Von Marlon Gattiker
Forschungsergebnisse und Erkenntnisse
Katie Darling (Universitätsspital Lausanne) präsentierte Daten aus der Schweizer HIV-Kohortenstudie, die zeigen, dass Frauen, People of Colour und Männer, die Sex mit Männern haben (MSM) besonders stark von Stigmatisierung betroffen sind. Sie betonte die oft unsichtbare und stille Natur von Stigma – etwa in Form von internalisierter oder antizipierter Diskriminierung – sowie strukturelle Beispiele wie übertriebene Vorsichtsmassnahmen oder das Markieren von Patient:innenakten mit HIV-Stickern.

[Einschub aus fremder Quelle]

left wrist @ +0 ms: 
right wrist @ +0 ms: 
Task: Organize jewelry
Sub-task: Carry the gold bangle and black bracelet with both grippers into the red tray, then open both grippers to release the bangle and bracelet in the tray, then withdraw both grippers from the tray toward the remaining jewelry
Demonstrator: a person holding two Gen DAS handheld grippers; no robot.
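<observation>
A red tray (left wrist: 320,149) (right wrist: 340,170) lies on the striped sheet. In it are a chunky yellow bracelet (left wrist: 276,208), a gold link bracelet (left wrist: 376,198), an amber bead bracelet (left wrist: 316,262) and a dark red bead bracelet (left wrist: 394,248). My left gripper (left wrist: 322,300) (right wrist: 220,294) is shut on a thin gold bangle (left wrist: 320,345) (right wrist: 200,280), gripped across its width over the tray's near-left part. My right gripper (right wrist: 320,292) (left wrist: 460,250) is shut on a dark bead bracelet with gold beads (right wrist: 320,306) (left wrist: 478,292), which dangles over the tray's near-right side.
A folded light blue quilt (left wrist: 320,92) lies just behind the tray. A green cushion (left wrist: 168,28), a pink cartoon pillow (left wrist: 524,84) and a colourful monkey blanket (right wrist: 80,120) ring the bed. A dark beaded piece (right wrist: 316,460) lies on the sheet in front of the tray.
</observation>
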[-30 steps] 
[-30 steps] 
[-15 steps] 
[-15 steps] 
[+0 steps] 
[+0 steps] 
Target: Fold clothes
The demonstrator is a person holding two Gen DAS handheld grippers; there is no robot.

Die ECDC-EACS-Umfrage unter 18.000 medizinischen Fachkräften in 54 Ländern offenbarte grosse Wissenslücken zu U=U, PEP und PrEP. Geringes Wissen korrelierte mit diskriminierendem Verhalten, etwa der Vermeidung von Körperkontakt oder dem Tragen doppelter Handschuhe aus unbegründeter Angst vor Ansteckung.
Strategien gegen Stigma
Die Panelist:innen forderten mehrstufige Massnahmen:
- Integration von HIV in medizinische Ausbildung
- Stärkung der Patient:innen zur aktiven Bekämpfung von Stigma
- Einführung und Umsetzung von Anti-Stigma-Richtlinien
Ricardo Fernandes (GAT) betonte die Bedeutung von Community-Beteiligung und Repräsentation. Florence Thune (Sidaction) sprach sich für nationale Kampagnen zur Förderung von U=U aus. Joseph Larmarange (IRD) hob die Notwendigkeit hervor, intersektionale Stigmatisierung zu adressieren und Massnahmen auf spezifische Kontexte zuzuschneiden.
Initiativen und Ausblick
Die Redner:innen haben folgende mehrstufige Massnahmen vorgeschlagen:
- Integration von HIV-Themen in die medizinische Ausbildung
- Stärkung der Autonomie von Patient:innen zur aktiven Bekämpfung von Stigmatisierung
- Einführung und Umsetzung von Anti-Stigma-Politiken
Zwei Schlüsselprojekte wurden von Katie Darling (HUG) in Zusammenarbeit mit dem ECDC entwickelt – unterstützt von Gilead und mit dem Rückhalt der EACS:
- Globale Erweiterung der ECDC-EACS-Studie
Koordiniert von den HUG, zielt dieses Projekt darauf ab, die bereits bestehende Umfrage international auszuweiten, um die Stigmatisierung im Gesundheitswesen besser zu verstehen. - Neues europäisches Interventionsprojekt
Für die WHO-Region Europa (über die EU hinaus) wird ein Projekt entwickelt, um konkrete Interventionen gegen Stigmatisierung zu schaffen – mit starker Einbeziehung der betroffenen Communities.
Fazit
Die Session endete mit einem Appell für europaweite Kampagnen zur Veränderung gesellschaftlicher Wahrnehmungen von HIV. Die Expert:innen zeigten sich zuversichtlich, dass durch gemeinschaftliches Engagement und strukturelle Reformen ein nachhaltiger Wandel möglich ist – hin zu einer diskriminierungsfreien Versorgung für Menschen mit HIV.